Major changes took place in 1959 to the three attractions in the area. The Viewliner and its railroad track were gone, and replaced by the elevated beam of the Disneyland Alweg Monorail. The new Fantasyland Autopia and an expanded Tomorrowland Autopia replaced the Junior Autopia. The lagoon which had once been home to the Phantom Boats was turned into the lagoon of the Submarine Voyage. The Motor Boat cruise remained.

In 1991, as part of the Disney Afternoon Avenue event, the Motor Boat Cruise became the Motor Boat Cruise to Gummi Glen. Plywood characters from Adventures of the Gummi Bears made Gummi Berry juice along the waterway.

On January 11, 1993, the Motor Boat Cruise closed permanently, in part due to the negative reactions to the Gummi Bears overlay, as well as its operating budget being needed for Mickey's Toontown. Its loading platform and landscaped grounds are now called Fantasia Gardens.

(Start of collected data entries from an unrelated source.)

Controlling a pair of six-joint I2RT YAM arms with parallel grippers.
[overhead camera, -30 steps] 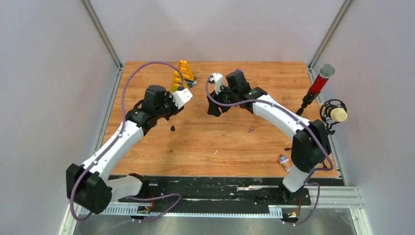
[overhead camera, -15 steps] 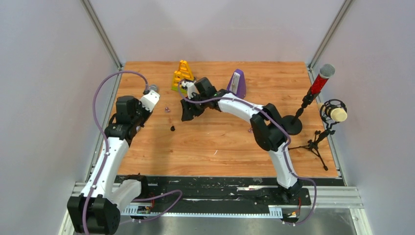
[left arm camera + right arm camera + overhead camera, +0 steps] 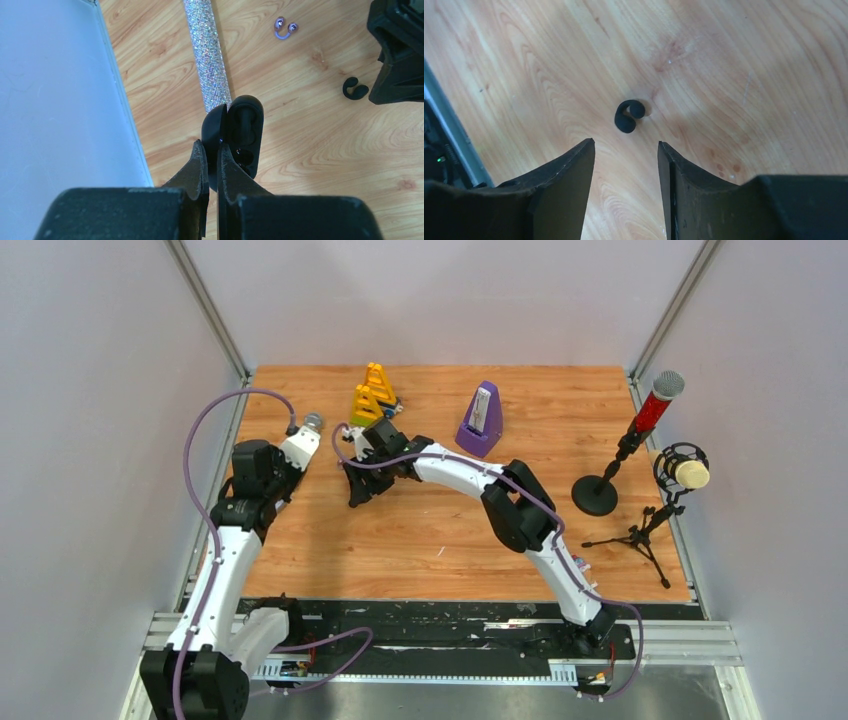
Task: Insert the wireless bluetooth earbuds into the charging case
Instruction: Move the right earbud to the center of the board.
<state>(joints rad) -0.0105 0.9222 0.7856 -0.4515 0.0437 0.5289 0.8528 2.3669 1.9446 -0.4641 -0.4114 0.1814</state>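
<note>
One earbud (image 3: 628,116) lies loose, right of the case (image 3: 242,132), just ahead of the right gripper's (image 3: 625,145) half-spread jaws. The left gripper (image 3: 212,152) pinches the open case; its contents are unclear.

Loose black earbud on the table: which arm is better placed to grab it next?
Right. The right gripper hangs open right by the earbud; the left gripper is shut on the open charging case.

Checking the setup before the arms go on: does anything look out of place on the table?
One black earbud lies loose on the table, outside the charging case, which the left gripper holds, lid open. The right gripper hangs open above it.
</note>
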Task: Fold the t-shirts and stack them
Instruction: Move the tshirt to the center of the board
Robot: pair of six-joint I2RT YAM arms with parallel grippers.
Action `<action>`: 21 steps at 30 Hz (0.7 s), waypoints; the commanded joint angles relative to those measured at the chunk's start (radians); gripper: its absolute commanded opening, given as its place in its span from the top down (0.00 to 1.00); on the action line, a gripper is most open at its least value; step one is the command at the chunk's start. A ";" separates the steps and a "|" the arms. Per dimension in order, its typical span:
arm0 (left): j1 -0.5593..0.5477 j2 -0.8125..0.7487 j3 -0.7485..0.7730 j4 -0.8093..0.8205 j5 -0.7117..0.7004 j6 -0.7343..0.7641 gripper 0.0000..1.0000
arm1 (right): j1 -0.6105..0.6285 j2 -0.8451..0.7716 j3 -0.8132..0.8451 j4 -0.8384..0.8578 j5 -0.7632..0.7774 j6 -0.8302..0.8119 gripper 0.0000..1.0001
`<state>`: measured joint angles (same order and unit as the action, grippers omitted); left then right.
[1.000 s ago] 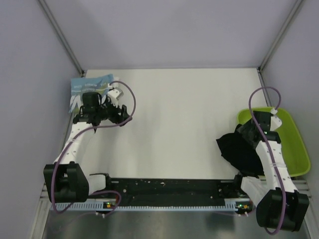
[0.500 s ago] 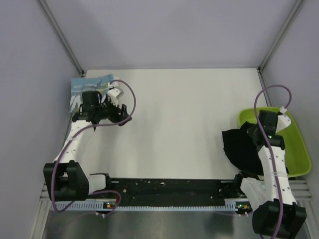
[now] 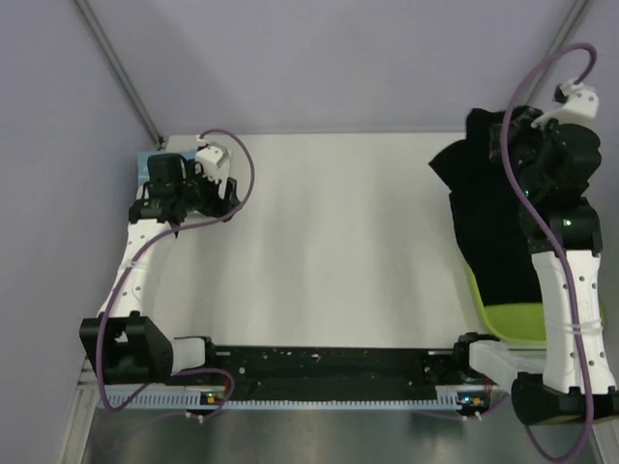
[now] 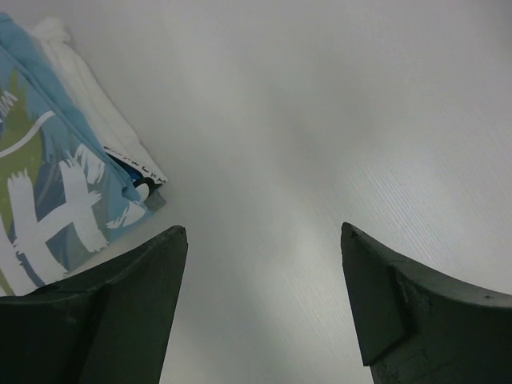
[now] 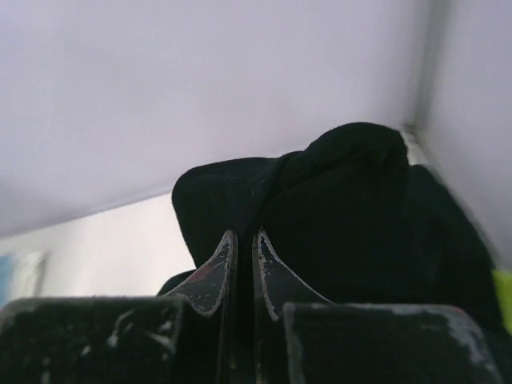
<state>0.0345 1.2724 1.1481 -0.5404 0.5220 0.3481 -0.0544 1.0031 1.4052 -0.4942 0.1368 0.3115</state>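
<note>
Looks roughly half done: shows the blue shirt (image 4: 56,200) folded into a flat packet at the table's (image 3: 338,242) far left corner, with nothing stacked on it. Leaves the black shirt (image 3: 488,222) to spread, fold and carry across. Hangs unfolded from the right gripper (image 5: 244,264), clamped tight on a bunched fold, high at the far right above the tray (image 3: 513,319). Runs lengthwise from the pinch down toward the near edge, loose end over the tray; cannot tell collar from hem. Hovers the left gripper (image 4: 260,232) just beside the blue packet, jaws wide apart, holding nothing. Hides most of that packet in the top view, so no call on its axis.
</note>
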 commanded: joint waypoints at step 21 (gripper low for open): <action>0.242 -0.022 0.102 0.037 -0.287 -0.067 0.14 | 0.608 0.584 0.226 0.368 -0.766 -0.181 1.00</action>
<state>0.2699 1.2648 1.2179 -0.5312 0.2653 0.2642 0.5949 1.4750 1.6985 -0.1421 -0.7620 0.1768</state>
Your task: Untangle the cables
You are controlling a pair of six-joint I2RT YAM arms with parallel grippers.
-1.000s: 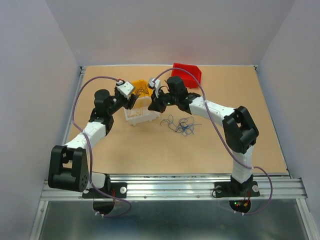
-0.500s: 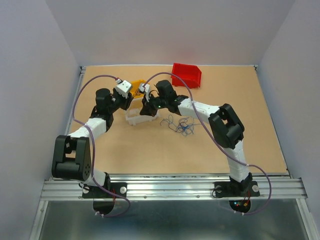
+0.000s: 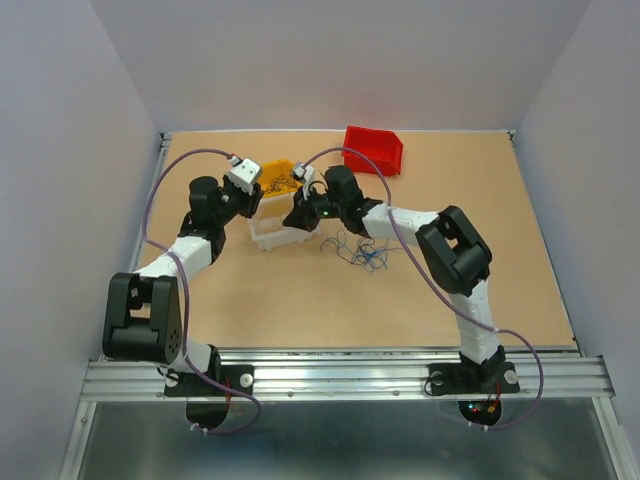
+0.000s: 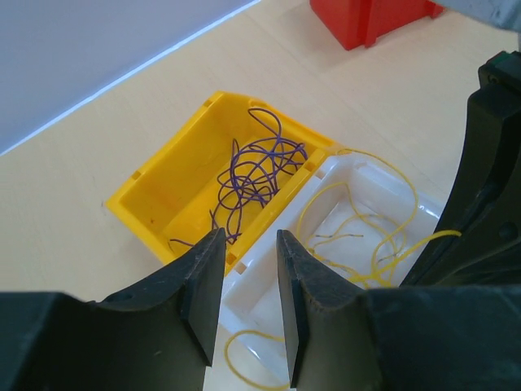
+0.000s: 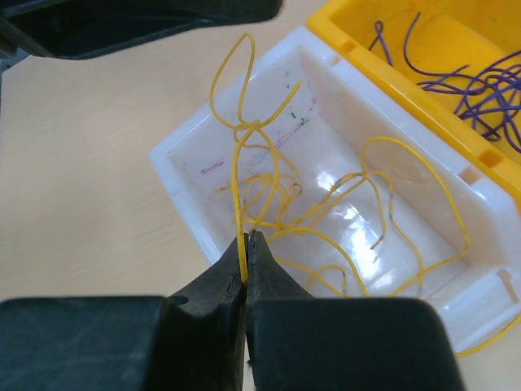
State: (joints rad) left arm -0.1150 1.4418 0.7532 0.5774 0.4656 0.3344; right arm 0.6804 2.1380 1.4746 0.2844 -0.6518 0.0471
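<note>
A loose tangle of thin blue and dark cables [image 3: 360, 248] lies on the table right of the white tray [image 3: 272, 238]. My right gripper [image 3: 297, 213] is over this tray, shut [image 5: 246, 238] on a yellow cable [image 5: 236, 183] that rises in a loop from several yellow cables [image 5: 350, 236] in the tray [image 5: 175, 175]. My left gripper [image 3: 261, 203] hovers over the edge between the tray [image 4: 269, 281] and the yellow bin [image 4: 163, 191]. Its jaws [image 4: 248, 240] stand a little apart and empty. Purple cables [image 4: 256, 167] lie in the yellow bin.
The yellow bin [image 3: 280, 176] touches the tray's far side. A red bin [image 3: 373, 148] stands at the back, right of it. A yellow loop [image 4: 244, 358] hangs over the tray's near wall. The two grippers are close together above the tray.
My right arm folded its elbow inward and its gripper swung left over the white tray, then eased back a little. My left gripper shifted slightly back and left.
</note>
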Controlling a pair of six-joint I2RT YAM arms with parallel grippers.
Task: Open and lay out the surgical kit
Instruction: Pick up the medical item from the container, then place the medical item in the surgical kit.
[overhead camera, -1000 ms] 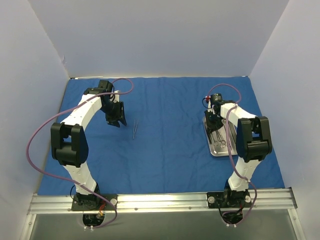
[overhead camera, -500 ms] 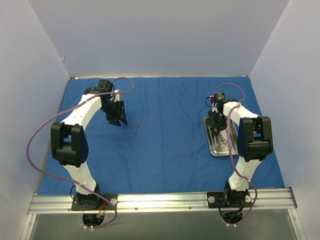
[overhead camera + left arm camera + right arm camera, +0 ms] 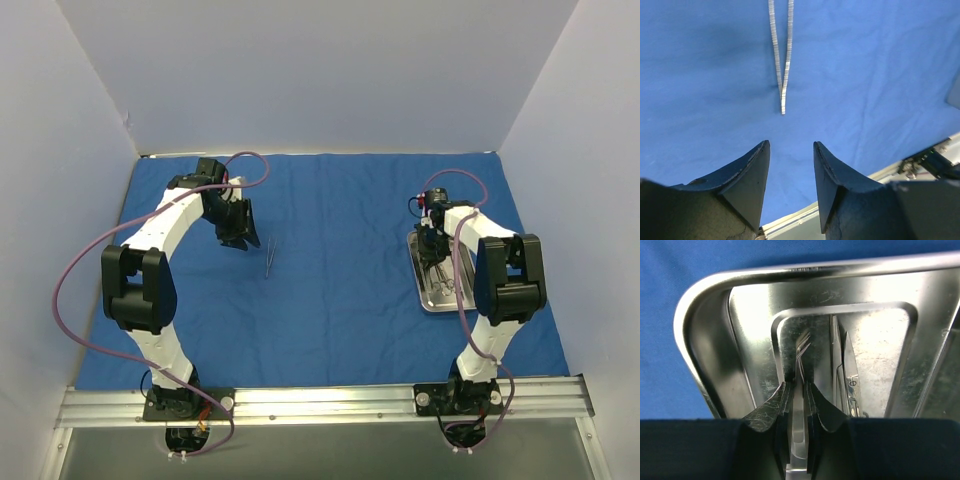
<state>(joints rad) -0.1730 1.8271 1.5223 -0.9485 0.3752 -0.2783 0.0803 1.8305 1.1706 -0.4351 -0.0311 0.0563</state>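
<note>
The wrap was spread and the tweezers laid out. The right tool gripped one instrument in the tray; others awaited. The left tool stood open.

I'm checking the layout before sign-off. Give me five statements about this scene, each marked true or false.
1. The tweezers lie on the cloth. True.
2. The left gripper holds the tweezers. False: it is open and empty, with the tweezers ahead of it.
3. The right gripper is closed on a thin instrument in the tray. True.
4. Nothing else is in the tray. False: scissors lie beside that instrument.
5. The tray is on the left arm's side. False: it is on the right arm's side.
</note>
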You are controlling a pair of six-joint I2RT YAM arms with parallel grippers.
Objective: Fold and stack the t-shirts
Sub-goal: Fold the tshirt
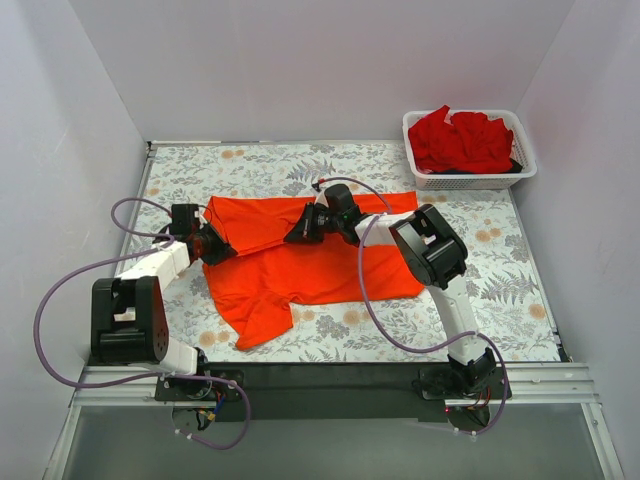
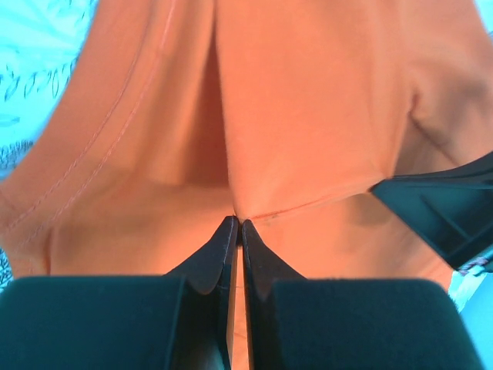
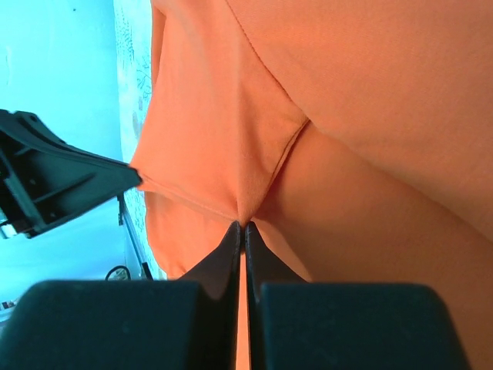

In 2001, an attraction considered by WDI to be the true successor to the Motor Boat Cruise, Aquatopia, opened at Tokyo DisneySea in Japan.

== Current status ==
In 2007, the former Motor Boat Cruise waterways were drained during construction of the neighboring attraction, Finding Nemo Submarine Voyage. During this time, around 2/3 of Motor Boat Cruise's former waterways were filled in with landscaping, creating more of a space buffer between the freshwater-based submarine lagoon and the 'green system' water of Motor Boat Cruise's area. During this time, the former tracks that lay hidden beneath the green water were covered up or destroyed. In April 2007, a new dam was built, and water filled back into the area known as Fantasia Gardens (the former Motor Boat Cruise loading dock). It is expected that the last portion of surviving track around the dock, will also be destroyed (and filled in) when Disney decides on what to do with the land. The Motor Boat Cruise's old dock was repurposed into a waterside dining area for the neighboring Edelweiss Snacks, and is used as one of many locations to hand out candy during Mickey's Halloween Party.

==In popular culture==
The Motor Boat Cruise is the subject of a running joke in the Freakazoid! episode "The Cloud", in which various characters lament its closure, as well as those of the Skyway and Adventure Thru Inner Space. When Freakazoid learns that the Motor Boat Cruise has been shut down, he cries out "NOOO!!!! NOT THE BOATS!!!!!".